* PROBLEM REQUIREMENTS *
Give back only the lines in the records below from the one with "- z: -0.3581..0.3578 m" to the one with "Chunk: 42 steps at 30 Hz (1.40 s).", both inclusive, word for word.

* MATERIAL FOR THIS EXERCISE *
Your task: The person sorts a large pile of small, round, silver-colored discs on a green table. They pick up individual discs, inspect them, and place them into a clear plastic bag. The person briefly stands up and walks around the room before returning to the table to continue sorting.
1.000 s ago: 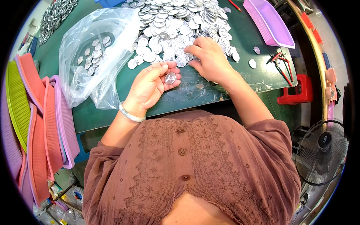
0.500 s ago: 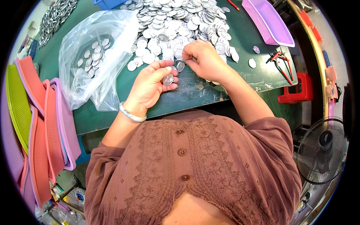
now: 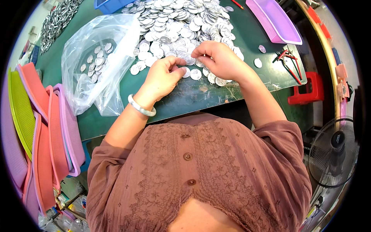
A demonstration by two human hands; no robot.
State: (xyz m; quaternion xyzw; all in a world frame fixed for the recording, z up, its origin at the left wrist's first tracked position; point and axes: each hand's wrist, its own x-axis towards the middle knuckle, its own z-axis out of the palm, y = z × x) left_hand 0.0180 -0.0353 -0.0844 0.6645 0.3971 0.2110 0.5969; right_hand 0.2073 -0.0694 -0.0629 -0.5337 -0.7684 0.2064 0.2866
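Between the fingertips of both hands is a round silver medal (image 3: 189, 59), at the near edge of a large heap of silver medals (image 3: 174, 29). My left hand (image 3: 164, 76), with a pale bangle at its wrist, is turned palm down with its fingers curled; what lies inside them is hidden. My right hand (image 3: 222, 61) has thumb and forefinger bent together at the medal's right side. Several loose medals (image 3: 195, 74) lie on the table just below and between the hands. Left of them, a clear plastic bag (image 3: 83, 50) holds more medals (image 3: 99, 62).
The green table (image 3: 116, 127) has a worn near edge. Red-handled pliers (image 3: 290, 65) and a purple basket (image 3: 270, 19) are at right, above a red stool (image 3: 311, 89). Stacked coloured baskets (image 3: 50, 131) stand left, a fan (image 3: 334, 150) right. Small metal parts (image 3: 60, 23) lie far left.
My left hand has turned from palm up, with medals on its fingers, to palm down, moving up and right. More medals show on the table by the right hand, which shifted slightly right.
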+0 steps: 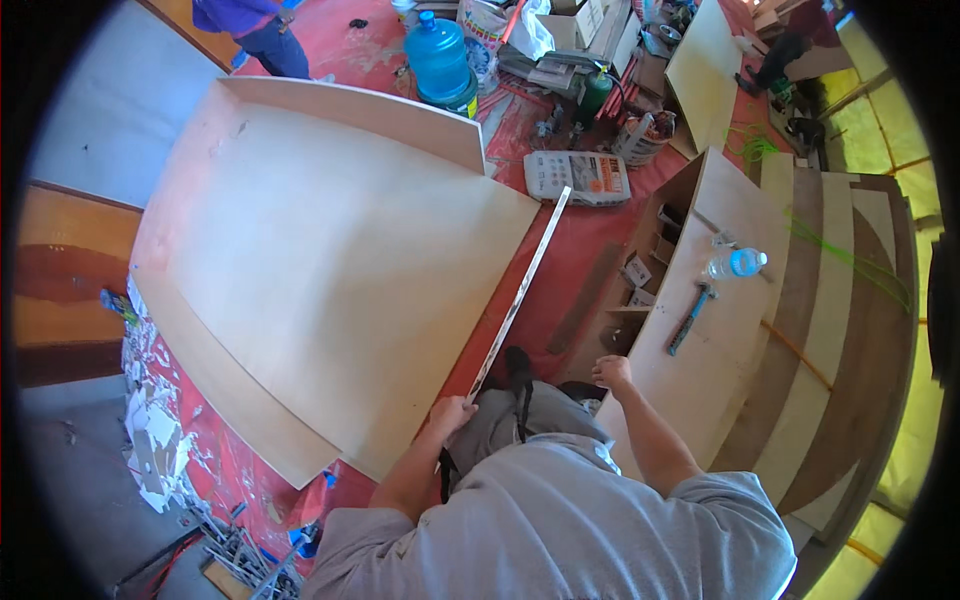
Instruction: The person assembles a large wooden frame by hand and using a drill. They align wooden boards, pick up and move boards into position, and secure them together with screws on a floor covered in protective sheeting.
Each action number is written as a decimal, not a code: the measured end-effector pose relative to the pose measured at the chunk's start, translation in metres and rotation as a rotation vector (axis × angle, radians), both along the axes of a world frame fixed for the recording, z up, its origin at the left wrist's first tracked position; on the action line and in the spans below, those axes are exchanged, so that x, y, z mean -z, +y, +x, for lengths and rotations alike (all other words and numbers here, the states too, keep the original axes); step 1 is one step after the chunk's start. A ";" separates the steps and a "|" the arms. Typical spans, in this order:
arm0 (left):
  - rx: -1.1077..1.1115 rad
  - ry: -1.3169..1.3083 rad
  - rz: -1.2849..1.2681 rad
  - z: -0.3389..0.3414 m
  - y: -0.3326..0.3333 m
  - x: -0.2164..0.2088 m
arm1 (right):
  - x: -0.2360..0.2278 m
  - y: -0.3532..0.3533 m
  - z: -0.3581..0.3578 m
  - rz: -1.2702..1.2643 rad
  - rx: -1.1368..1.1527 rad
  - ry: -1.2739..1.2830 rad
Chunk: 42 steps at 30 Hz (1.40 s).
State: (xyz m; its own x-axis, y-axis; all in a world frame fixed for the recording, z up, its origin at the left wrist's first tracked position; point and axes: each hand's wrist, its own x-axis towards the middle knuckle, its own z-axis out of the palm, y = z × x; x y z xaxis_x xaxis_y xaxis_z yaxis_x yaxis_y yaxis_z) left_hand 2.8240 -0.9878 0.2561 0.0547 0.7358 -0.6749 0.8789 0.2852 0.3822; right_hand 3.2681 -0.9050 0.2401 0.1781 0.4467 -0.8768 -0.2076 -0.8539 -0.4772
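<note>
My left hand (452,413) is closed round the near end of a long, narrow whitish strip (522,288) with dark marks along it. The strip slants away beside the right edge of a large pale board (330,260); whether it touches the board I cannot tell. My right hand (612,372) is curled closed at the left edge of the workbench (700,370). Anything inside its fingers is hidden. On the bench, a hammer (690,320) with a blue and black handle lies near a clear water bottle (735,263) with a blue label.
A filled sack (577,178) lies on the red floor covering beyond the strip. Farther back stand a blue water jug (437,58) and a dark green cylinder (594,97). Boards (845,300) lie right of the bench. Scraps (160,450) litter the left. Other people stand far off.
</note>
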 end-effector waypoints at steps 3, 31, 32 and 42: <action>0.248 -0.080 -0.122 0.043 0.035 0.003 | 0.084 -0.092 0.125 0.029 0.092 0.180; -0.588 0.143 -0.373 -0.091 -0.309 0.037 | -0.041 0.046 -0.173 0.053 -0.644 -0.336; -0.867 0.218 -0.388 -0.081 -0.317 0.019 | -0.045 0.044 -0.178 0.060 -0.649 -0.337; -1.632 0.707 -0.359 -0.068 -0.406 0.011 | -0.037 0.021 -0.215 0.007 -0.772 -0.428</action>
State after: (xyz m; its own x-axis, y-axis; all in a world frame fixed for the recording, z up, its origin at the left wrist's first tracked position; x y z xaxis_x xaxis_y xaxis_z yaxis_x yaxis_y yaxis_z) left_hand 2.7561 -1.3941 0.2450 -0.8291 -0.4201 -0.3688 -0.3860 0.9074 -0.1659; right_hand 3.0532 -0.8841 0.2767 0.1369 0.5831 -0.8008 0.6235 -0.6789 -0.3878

* ANSWER SPACE *
  - z: -0.3581..0.3578 m
  - rz: -1.2702..1.2643 rad
  - rx: -1.1368..1.1527 rad
  - ry: -1.2739..1.2830 rad
Chunk: 42 steps at 30 Hz (1.40 s).

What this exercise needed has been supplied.